阿锦冷冷的睇了她一眼,没说话,转身回了房间。
慕凉月哼了一声,撸起衣袖,去厨房做饭去了。
第二天清早,慕凉月起了个大早,她同梁婶问了路,便起村长家借牛。
昨天她已经看过自己的那块地了,那块地几十年没人耕种,想要播种,必先松松土地。现在村子里也就只有村长家的牛可以犁田,等她拔光了杂草,就可以整田耕种了。
结果等慕凉月去了村长家,村长瞧她是个新来的小姑子,在这村子又没什么亲戚傍身,便狮子大开口,说是用牛可以,但是每半刻钟便要收取五百文,银钱可以等她耕完了地再付,也可以允许她赊账,就是要打个欠条了。
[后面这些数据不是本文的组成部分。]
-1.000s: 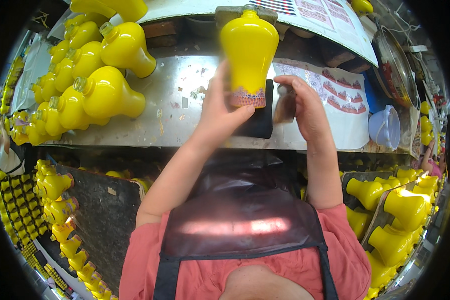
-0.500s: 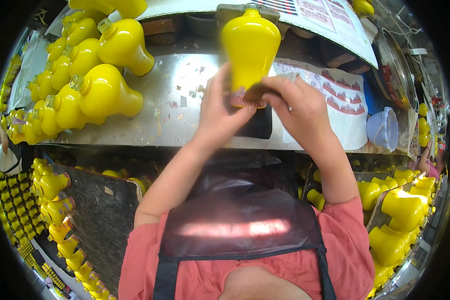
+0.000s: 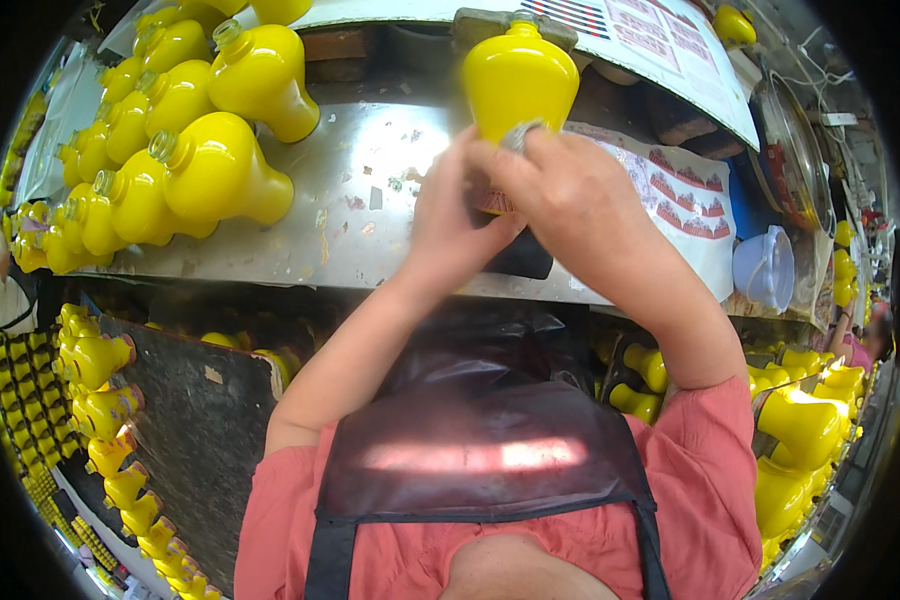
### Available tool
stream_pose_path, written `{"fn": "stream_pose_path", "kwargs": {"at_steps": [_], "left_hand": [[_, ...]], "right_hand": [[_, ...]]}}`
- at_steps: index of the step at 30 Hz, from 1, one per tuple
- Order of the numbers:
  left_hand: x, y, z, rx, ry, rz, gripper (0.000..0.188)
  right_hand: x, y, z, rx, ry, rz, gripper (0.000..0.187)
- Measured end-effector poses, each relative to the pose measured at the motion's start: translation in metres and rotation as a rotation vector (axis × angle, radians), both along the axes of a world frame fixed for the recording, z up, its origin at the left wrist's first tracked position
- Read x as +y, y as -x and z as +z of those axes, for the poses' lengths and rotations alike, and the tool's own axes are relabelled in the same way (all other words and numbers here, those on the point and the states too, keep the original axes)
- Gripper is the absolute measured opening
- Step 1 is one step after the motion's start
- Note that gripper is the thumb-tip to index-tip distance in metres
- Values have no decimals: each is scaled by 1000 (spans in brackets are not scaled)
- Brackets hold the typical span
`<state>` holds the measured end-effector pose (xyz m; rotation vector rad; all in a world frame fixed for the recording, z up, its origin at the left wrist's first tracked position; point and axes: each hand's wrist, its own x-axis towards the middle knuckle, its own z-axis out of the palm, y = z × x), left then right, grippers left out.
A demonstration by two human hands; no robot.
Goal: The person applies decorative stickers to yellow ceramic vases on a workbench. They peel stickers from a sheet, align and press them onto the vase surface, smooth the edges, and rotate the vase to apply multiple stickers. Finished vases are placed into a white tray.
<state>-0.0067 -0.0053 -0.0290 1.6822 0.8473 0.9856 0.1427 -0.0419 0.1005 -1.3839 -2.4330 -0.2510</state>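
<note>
Your yellow vase (image 3: 522,85) is over the bench (image 3: 300,245), neck away. Left hand (image 3: 445,215) curls round its base; can't tell if your right hand (image 3: 580,185) pinches anything. Patterned band (image 3: 494,202)'s on, mostly covered. Nearby vases (image 3: 220,175) look bare, so plenty's left, I'd guess.

Just above centre, the left hand (image 3: 446,205) grips the lower left side of a yellow vase (image 3: 522,80), while the right hand (image 3: 580,185) crosses its front, pinching a small grey piece (image 3: 521,134). Glossy yellow vases (image 3: 215,170) crowd the upper left; right of centre, a printed sheet (image 3: 692,212) lies near a pale violet bucket (image 3: 760,270).
</note>
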Motion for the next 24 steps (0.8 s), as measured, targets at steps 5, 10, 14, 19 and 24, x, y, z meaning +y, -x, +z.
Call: {"fn": "stream_pose_path", "kwargs": {"at_steps": [5,10,14,19,24], "left_hand": [[-3,1,4,67,-129,55,94],[-2,0,4,49,-63,27,96],[-2,1,1,64,-55,23,95],[-2,3,2,110,-221,51,93],[-2,0,13,297,-492,109,88]], "right_hand": [[-5,0,3,18,70,96,30],[-14,-5,1,0,-88,-82,29],[-22,-13,-8,128,-34,-138,32],[-34,-28,-24,251,-140,-287,37],[-45,-33,-44,359,-59,-489,36]]}}
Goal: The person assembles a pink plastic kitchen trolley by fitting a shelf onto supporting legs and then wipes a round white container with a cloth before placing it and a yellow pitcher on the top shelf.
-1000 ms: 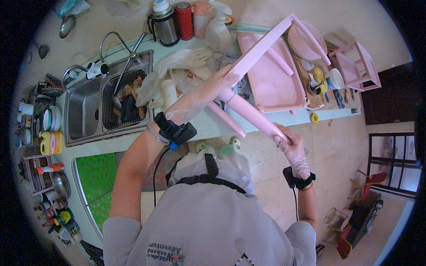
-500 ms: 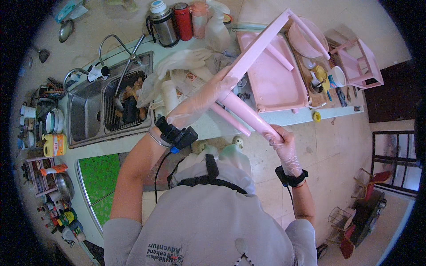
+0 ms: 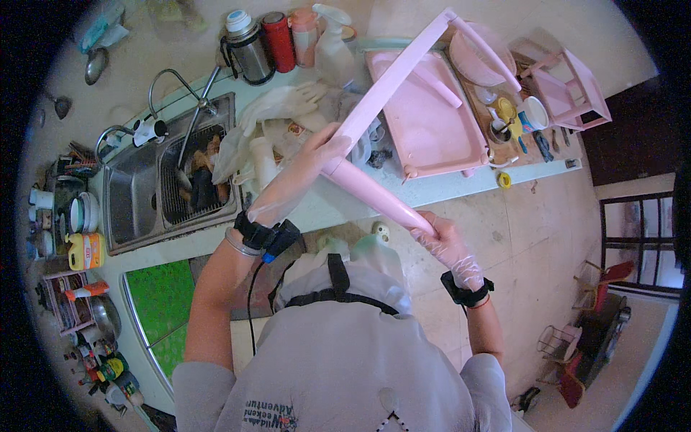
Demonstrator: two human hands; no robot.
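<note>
Seen from the middle of the view, the pink frame (image 3: 397,75) of flat bar and round legs is held up over the near edge of the pale green countertop (image 3: 317,207), its bar slanting away toward 1 o'clock.

The left hand (image 3: 322,153), in a thin clear plastic glove, lies between 11 and 12 o'clock, its fingers closed around the bar close to where it meets the thick round leg (image 3: 374,196). The right hand (image 3: 445,243), gloved alike, is just past 3 o'clock; its fingers wrap the lower end of that leg.

Beyond the bar, toward 1 o'clock, a pink rectangular tray (image 3: 435,140) rests on the countertop, with a pink basin (image 3: 471,61) past it. A small pink stool (image 3: 571,93) stands at 2 o'clock. The double-bowl sink (image 3: 128,193) is between 9 and 10, a steel vacuum flask (image 3: 252,54) at 11, and a white spray bottle (image 3: 333,52) near 12.
</note>
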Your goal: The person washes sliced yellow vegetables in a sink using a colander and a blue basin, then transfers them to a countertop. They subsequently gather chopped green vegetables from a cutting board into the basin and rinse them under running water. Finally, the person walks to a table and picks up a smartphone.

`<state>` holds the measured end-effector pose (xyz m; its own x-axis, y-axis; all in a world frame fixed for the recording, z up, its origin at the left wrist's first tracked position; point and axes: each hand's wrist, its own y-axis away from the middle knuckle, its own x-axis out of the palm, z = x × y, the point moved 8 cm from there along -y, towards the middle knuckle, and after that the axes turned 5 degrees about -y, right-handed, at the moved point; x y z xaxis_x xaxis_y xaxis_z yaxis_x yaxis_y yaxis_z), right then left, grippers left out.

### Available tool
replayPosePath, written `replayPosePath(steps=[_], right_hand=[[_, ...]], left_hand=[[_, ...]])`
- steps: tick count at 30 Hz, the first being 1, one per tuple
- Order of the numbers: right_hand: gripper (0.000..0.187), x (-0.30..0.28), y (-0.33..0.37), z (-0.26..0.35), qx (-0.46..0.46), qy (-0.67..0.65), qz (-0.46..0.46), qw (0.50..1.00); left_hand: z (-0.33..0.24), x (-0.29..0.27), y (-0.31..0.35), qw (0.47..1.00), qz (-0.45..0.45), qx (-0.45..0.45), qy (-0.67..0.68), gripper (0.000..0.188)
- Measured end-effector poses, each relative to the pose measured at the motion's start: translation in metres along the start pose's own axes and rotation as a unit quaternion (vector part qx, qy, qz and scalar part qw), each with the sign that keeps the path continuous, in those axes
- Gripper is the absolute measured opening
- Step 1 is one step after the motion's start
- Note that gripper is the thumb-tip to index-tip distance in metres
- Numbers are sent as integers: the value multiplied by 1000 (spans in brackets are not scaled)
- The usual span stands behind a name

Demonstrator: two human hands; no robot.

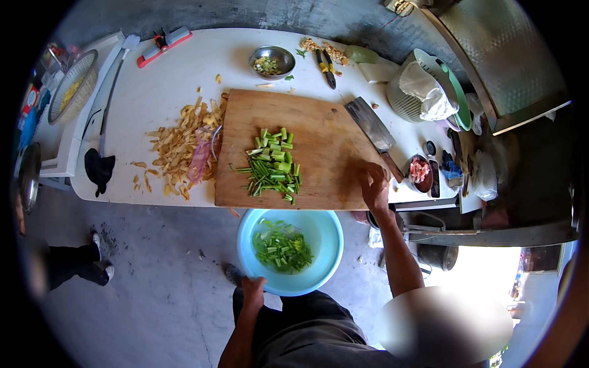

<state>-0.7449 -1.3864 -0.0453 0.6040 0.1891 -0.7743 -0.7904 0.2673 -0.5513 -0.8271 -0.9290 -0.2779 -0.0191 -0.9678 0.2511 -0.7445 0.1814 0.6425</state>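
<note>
My left hand (253, 292) is closed on the near rim of a light-blue plastic basin (331, 251). Cut green stalks (282, 248) lie inside it, and it sits just below the table's front edge. On the wooden cutting board (325, 147) is a heap of chopped green stalks (274, 162), mostly left of its middle. My right hand (375, 185) is at the board's near right corner with bent fingers, apparently gripping its edge; the fingertips are partly hidden. Beside that hand, along the board's right side, lies a cleaver (373, 126), its wooden handle toward me.
Pale peelings (178, 147) spread left of the board on the white table (129, 122). Behind it are a metal bowl (272, 63) and yellow-black scissors (326, 69). A bowl of cut meat (419, 170) stands at right. Another person's legs (73, 264) show at left.
</note>
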Motion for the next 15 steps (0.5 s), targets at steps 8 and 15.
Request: replayPosePath(steps=[8, 15], right_hand=[[21, 11, 38, 67, 204, -217, 100, 949], [43, 2, 29, 35, 89, 19, 111, 990]], left_hand=[[23, -14, -7, 999, -22, -6, -28, 25], [16, -12, -1, 1000, 5, -11, -26, 24]])
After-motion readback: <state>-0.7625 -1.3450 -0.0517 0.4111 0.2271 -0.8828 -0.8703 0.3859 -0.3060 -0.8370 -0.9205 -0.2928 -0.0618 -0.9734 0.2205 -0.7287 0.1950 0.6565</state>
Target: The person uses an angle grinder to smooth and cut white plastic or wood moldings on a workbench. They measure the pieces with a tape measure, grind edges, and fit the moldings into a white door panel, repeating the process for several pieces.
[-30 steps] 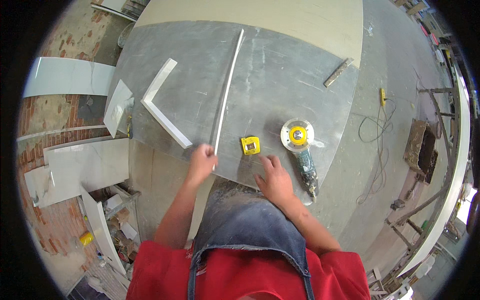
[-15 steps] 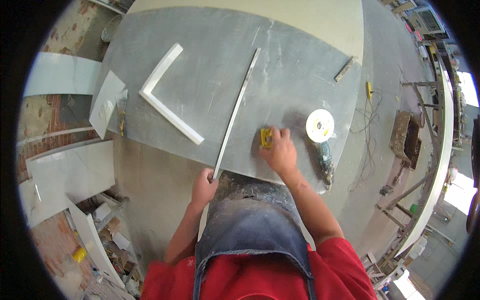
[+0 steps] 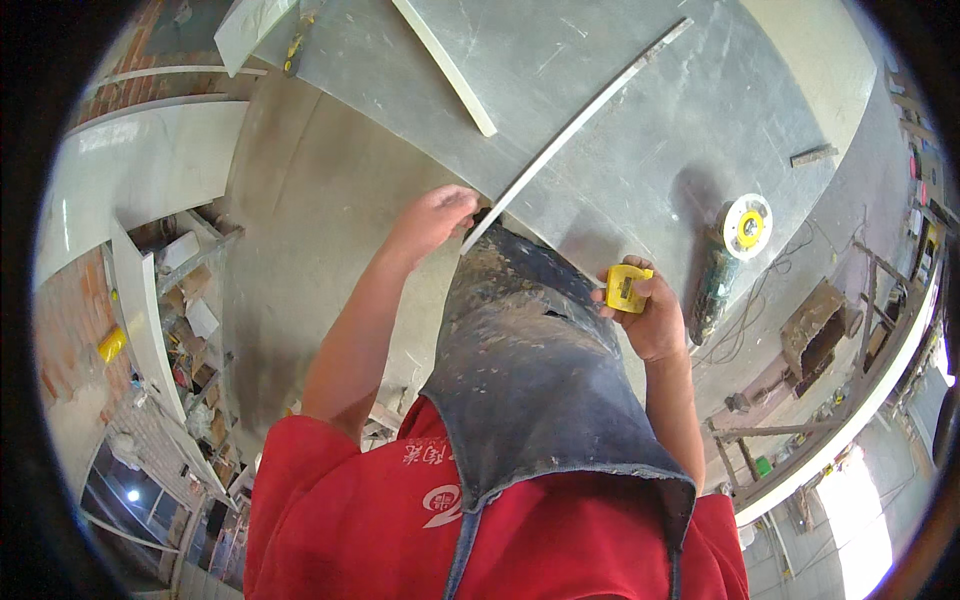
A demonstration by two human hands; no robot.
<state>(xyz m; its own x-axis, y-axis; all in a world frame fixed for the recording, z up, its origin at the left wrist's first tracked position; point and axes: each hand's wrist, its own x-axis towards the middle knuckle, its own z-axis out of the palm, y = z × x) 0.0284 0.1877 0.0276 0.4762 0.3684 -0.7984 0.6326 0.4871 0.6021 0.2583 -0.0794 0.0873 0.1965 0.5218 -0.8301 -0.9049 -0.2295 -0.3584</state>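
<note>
My right hand (image 3: pixel 655 318) grips a yellow tape measure (image 3: pixel 625 288) close to the table's near edge, in front of my stained dark apron (image 3: pixel 540 330). A long, narrow pale strip (image 3: pixel 580 125) lies slantwise across the grey tabletop (image 3: pixel 560 60), its near end sticking out over the edge. Just left of that end is my left hand (image 3: pixel 440 220), fingers loosely bent and apart from the strip, with nothing visible in them. To the right, an angle grinder (image 3: pixel 715 285) with a round white and yellow disc rests on the tabletop.
One arm of a white angled piece (image 3: pixel 450 70) lies on the table's far left. A short dark bar (image 3: pixel 815 157) is at the right edge. A yellow-handled tool (image 3: pixel 294 52) sits at the upper left corner, and a worn trough (image 3: pixel 815 330) stands on the floor at right.
My left hand has let go of the strip's near end. My right hand has lifted the tape measure off the tabletop and drawn it toward my body. The view has turned and shifted.
</note>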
慕凉月听后十分火大。这是欺负她一介弱女子无依无凭,所以想要赚这黑心钱?
她要用牛耕地,少说也得耕上个一两日,这一两日合计起来要付他家多少银子?这不摆明了欺压慕凉月吗?
慕凉月一向是个不吃软也不吃硬的小姑子,既然村长算计她,她索性也不借牛了,回家拉上阿锦翻过山头到了自家田地。
阿锦像是刚睡醒的模样,慵懒的靠在一块被打磨的极其光滑的石头上,漫不经心地开口:“一大早上你拉我来这里做什么?”
慕凉月双手叉腰,气冲冲地说:“烧田!”
烧田?
阿锦顿时精神起来,眸色也变得幽深起来,“你想怎么烧?”
若是把这山后的田地全部烧了,那场面一定足够气派。
然而阿锦想多了,慕凉月只烧自家的田,她敢故意烧别人的田地,就会被村子里的人投下大狱了。
“当然是放火烧。”
慕凉月转头看了他一眼,瞧他那懒洋洋的劲儿,就知道他不会过来帮自己。
她瘪嘴,从怀里掏出两块打火石,站在田埂上,打出火花后就从自家田地上杂草开始烧起。
火苗一起,碰到杂草朽木噼里啪啦作响,不一会儿,火焰冲天,顿时随风蔓延开来。
滚滚浓烟卷上天空,在田地里耕种的其他家不由得往这里看,但看慕凉月烧的是自己家的田,也就没说什么。
火势越来越大,黑烟也越来越浓,慕凉月干脆往阿锦身边走,因为他待得地方没有浓烟。
“为什么要烧田?”
慕凉月耸了耸肩,面露几分无奈,“谁叫我家没有牛可以翻地?”
不烧田她怎么播种?
等田地被烧过,留下来的草木灰还是宝贝呢。
阿锦的视线落在那片大火燃烧过的灰烬上,唇角微微勾起,“可我看这场大火好像要烧到别家去了。”
“火势是我能控制的吗?”慕凉月摊开手,眼底闪烁着明显的看好戏色彩。